[Activity]
The copy must match the data word for word and contain no pictures.

[Given data]
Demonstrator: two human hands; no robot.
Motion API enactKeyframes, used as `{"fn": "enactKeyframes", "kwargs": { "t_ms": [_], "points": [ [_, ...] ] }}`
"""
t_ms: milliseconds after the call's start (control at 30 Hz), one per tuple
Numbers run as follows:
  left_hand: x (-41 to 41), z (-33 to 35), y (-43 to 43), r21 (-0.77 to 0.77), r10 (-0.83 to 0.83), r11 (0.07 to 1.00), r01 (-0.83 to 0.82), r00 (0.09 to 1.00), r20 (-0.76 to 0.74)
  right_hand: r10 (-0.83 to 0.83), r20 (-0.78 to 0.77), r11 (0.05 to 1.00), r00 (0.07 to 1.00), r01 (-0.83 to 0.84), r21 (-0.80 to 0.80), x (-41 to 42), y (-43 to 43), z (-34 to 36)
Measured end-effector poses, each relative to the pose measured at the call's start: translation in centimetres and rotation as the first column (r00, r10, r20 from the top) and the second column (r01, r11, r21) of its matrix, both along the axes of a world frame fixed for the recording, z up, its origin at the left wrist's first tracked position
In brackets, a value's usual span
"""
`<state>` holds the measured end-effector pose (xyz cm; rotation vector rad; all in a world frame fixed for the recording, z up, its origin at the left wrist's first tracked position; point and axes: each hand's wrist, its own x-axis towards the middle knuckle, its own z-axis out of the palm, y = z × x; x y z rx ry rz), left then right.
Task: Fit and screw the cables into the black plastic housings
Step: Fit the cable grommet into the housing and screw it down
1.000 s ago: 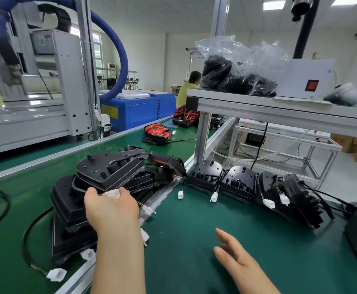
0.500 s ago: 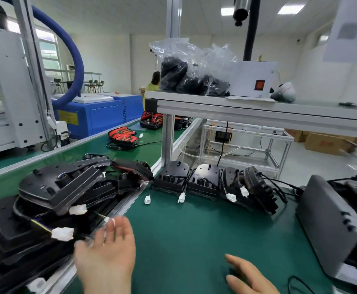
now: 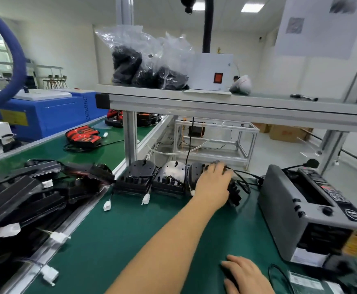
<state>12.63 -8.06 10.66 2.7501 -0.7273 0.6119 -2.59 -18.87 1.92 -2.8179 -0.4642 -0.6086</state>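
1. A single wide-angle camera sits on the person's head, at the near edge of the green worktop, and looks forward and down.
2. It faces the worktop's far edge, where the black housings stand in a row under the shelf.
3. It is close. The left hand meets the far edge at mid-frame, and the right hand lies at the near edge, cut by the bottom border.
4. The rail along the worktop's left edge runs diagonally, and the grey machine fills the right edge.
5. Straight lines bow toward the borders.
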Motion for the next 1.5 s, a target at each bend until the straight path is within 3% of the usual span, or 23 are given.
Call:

[Answer to this task]
Demonstrator: two human hands; no robot.
Motion API enactKeyframes, used as `{"fn": "enactKeyframes", "kwargs": { "t_ms": [_], "points": [ [_, ...] ] }}`
"""
t_ms: milliseconds after the call's start (control at 30 Hz), one per tuple
Numbers run as follows:
  left_hand: x (-41 to 41), z (-33 to 35), y (-43 to 43), r21 (-0.77 to 0.77), r10 (-0.83 to 0.83), r11 (0.07 to 1.00), r01 (-0.83 to 0.82), r00 (0.09 to 1.00), r20 (-0.76 to 0.74)
  right_hand: r10 (-0.83 to 0.83), r20 (-0.78 to 0.77), r11 (0.05 to 1.00), r00 (0.07 to 1.00), r01 (-0.83 to 0.84), r21 (-0.80 to 0.80), x (-41 to 42), y (-43 to 43), z (-34 to 36)
Measured end-effector poses, each relative to the pose measured at the call's start: translation in centimetres and rotation as the first column (r00, r10, r20 from the top) and the second column (r01, r11, r21) of its matrix, both along the axes of a world frame fixed for the recording, z up, its origin at the left wrist's first tracked position
In brackets, a value's usual span
"""
`<state>` holds the measured end-effector pose (xyz cm; rotation vector rad; all in a world frame fixed for the recording, z up, its origin at the left wrist's first tracked position; point and axes: each hand's wrist, its own x-axis towards the middle knuckle, its own z-axis out of the palm, y = z × x; x y z rx ry rz), left then right.
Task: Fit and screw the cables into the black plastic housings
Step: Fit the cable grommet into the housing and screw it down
1.000 s ago: 
0.500 s ago: 
now: 
<state>12.63 -8.06 10.66 2.7501 -0.7273 0.6119 -2.59 -18.87 1.92 -2.8179 -0.4642 -0.6086</state>
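1. A single wide-angle camera sits on the person's head, at the near edge of the green worktop, and looks forward and down.
2. It faces the worktop's far edge, where the black housings stand in a row under the shelf.
3. It is close. The left hand meets the far edge at mid-frame, and the right hand lies at the near edge, cut by the bottom border.
4. The rail along the worktop's left edge runs diagonally, and the grey machine fills the right edge.
5. Straight lines bow toward the borders.
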Motion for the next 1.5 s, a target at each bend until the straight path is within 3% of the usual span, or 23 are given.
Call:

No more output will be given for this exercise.